Quantum-Theoretical Re-interpretation of Pricing Theory
Tian Xin
TL;DR
The paper reframes option pricing as a fully observable, quantum-inspired process on a price lattice, replacing hidden information with observable price-state transitions. It develops a dual-generator framework: a frequency-based generator $H_{\mathrm{freq}} = \hbar f(\hat{S})$ that fixes transition phases, and a translation-invariant jump generator $H_{\mathrm{conv}} = \hbar\sum_α K(α) T_α$ that governs propagation, with the two interacting under a Lindbladian, translation-covariant structure. The result is a nonlocal, risk-neutral pricing equation that converges to the Black–Scholes–Merton operator in the diffusive limit, while enabling heavy-tail and tail-wings through fractional-like limits; the framework also provides a practical FFT-based method for synthetic pricing and IV computation. The approach yields testable links between jump intensities and extreme-event probabilities, and lays out concrete paths for extensions to multi-asset lattices, nonlinear interactions, and empirical calibration of the jump spectrum.

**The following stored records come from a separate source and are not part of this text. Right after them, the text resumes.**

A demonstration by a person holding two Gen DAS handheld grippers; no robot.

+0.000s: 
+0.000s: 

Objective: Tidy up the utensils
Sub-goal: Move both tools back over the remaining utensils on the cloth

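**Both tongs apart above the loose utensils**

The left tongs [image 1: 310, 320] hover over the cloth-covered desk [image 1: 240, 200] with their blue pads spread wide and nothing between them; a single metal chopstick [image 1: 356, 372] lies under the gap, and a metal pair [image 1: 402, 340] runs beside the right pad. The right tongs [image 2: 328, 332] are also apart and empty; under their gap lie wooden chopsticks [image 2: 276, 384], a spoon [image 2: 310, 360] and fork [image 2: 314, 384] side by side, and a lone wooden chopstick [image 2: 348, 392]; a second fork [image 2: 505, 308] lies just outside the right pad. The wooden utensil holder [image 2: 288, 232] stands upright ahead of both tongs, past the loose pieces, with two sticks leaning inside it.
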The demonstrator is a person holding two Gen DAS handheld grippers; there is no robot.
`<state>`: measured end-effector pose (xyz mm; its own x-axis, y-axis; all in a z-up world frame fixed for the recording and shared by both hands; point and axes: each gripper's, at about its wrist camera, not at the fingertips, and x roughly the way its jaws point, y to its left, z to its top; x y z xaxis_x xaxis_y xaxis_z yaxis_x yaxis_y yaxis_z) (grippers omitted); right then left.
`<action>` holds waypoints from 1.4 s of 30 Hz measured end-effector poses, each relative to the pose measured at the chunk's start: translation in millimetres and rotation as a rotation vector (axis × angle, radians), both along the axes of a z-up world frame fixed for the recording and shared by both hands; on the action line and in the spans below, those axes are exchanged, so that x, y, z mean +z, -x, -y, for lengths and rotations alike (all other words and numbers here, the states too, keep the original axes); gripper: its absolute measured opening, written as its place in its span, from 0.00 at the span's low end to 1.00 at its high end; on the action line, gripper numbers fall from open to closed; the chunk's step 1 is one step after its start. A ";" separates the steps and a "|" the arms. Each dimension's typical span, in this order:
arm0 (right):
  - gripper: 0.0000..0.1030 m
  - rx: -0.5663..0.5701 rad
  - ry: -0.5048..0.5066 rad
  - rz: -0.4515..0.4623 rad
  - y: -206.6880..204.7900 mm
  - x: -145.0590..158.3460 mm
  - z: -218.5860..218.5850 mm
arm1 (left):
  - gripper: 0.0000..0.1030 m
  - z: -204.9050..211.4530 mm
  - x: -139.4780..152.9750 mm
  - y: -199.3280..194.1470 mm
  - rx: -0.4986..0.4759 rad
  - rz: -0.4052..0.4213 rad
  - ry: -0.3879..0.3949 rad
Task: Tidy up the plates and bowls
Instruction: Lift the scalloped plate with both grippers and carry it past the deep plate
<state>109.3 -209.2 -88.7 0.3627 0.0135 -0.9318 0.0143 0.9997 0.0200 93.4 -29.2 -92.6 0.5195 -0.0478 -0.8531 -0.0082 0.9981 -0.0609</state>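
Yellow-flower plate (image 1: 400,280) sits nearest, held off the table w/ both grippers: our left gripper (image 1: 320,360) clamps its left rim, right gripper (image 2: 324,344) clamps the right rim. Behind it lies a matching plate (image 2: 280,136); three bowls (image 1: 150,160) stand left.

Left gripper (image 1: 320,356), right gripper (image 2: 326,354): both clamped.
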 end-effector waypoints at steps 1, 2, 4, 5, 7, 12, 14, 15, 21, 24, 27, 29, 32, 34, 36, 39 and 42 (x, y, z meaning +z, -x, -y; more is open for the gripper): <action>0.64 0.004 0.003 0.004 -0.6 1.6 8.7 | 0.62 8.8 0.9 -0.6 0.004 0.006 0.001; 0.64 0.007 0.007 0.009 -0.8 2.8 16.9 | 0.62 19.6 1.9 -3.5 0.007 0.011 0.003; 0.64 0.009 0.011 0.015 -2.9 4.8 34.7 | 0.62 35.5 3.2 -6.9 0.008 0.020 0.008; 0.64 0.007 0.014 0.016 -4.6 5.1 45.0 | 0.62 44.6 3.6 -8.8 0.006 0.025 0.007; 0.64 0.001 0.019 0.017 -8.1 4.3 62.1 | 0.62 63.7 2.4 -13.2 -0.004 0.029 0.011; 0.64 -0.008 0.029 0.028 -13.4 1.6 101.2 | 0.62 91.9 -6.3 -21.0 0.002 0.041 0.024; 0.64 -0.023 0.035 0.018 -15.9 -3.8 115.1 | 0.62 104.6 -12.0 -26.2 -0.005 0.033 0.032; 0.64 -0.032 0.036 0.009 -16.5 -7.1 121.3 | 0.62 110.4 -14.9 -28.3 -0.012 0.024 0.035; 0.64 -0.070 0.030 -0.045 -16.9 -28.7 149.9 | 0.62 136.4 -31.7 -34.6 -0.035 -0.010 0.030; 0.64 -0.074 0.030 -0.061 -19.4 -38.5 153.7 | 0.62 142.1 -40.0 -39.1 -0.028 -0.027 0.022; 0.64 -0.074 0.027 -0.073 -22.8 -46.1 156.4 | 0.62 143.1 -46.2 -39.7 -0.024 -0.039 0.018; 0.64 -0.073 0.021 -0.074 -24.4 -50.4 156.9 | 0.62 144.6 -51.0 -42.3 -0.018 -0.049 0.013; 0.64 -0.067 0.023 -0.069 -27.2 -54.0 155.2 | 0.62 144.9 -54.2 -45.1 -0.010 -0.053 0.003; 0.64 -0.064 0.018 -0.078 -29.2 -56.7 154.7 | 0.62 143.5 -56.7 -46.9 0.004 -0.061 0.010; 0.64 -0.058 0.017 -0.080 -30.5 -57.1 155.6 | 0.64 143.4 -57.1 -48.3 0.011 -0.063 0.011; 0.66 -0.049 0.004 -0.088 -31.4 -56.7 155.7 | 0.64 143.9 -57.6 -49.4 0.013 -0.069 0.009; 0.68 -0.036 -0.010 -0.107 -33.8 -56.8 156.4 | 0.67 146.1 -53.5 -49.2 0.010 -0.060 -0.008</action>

Overall, the work offers a principled, observable-first foundation for pricing theory with a natural path to empirical validation and broadening of the classical paradigm.
Abstract
Motivated by Heisenberg's observable-only stance, we replace latent "information" (filtrations, hidden diffusions, state variables) with observable transitions between price states. On a discrete price lattice with a Hilbert-space representation, shift operators and the spectral calculus of the price define observable frequency operators and a translation-invariant convolution generator. Combined with jump operators that encode transition intensities, this yields a completely positive, translation-covariant Lindblad semigroup. Under the risk-neutral condition the framework leads to a nonlocal pricing equation that is diagonal in Fourier space; in the small-mesh diffusive limit its generator converges to the classical Black-Scholes-Merton operator. We do not propose another parametric model. We propose a foundation for model construction that is observable, first-principles, and mathematically natural. Noncommutativity emerges from the observable shift algebra rather than being postulated. The jump-intensity ledger determines tail behavior and short-maturity smiles and implies testable links between extreme-event probabilities and implied-volatility wings. Future directions: (i) multi-asset systems on higher-dimensional lattices with vector shifts and block kernels; (ii) state- or flow-dependent kernels as "financial interactions" leading to nonlinear master equations while preserving linear risk-neutral pricing; (iii) empirical tests of the predicted scaling relations between jump intensities and market extremes.